Wednesday, October 29, 2025

10 Crore Fake Beneficiaries Axed: A Clean-Up Raises Questions The Modi government may have been beating the drum of weeding out nearly 10 crore fake beneficiaries from welfare rolls, saving the exchequer about ₹4.3 lakh crore. It credited the JAM trinity—Jan Dhan, Aadhaar, and Mobile—for plugging leakages in schemes such as ration cards, LPG subsidies, and scholarships. The government said these “non-existent” names were routinely used under previous regimes to funnel money to middlemen. “Imagine theft of ₹4.3 lakh crore. That money is now being used for the development of the country.”The government has claimed this ahead of a fresh Aadhaar-based verification drive across central schemes including PM-Kisan, Ujjwala Yojna and PDS, to be completed by December 2025. Officials say the data will feed into the next Finance Commission cycle in April 2026, shaping how central funds are allocated to states.
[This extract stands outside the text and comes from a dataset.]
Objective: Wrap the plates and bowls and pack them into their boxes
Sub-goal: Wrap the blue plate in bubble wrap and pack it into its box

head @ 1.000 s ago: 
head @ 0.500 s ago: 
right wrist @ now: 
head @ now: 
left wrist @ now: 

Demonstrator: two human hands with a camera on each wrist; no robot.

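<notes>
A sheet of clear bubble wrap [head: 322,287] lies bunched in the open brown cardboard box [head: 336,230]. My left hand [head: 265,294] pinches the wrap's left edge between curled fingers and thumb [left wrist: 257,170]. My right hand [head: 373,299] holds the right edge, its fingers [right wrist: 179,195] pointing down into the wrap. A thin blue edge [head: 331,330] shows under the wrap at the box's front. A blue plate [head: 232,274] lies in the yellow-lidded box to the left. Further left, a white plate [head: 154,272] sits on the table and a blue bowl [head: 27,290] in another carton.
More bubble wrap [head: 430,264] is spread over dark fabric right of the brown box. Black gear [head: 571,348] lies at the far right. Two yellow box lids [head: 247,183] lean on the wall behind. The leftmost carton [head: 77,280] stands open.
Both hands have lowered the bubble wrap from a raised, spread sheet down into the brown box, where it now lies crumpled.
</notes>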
Ministries have also been asked to “tweak” eligibility criteria if verification reveals redundancy.Government figures highlight anomalies: in FY25, 2.2 crore ration cardholders did not collect free grains for up to a year, suggesting migration, reduced need, or ghost entries. Direct benefit transfers (DBT) have meanwhile ballooned from just over ₹7,000 crore in 2014 to ₹6.83 lakh crore in FY25, a rise the Centre attributes to digital reform.Yet the scale of savings is difficult to verify. Critics note the ₹4.3 lakh crore figure reflects notional leakages, not actual recoveries from fake beneficiaries, and warn genuine but inactive households could be excluded in the purge. States, which co-administer welfare schemes, may also resist tighter central control through Aadhaar-enabled payment systems. For the government, however, the narrative is clear: Modi has framed the exercise as proof of cleaning up systemic corruption, even as the politics of welfare delivery deepens in the run-up to 2025 &  2026 poll season.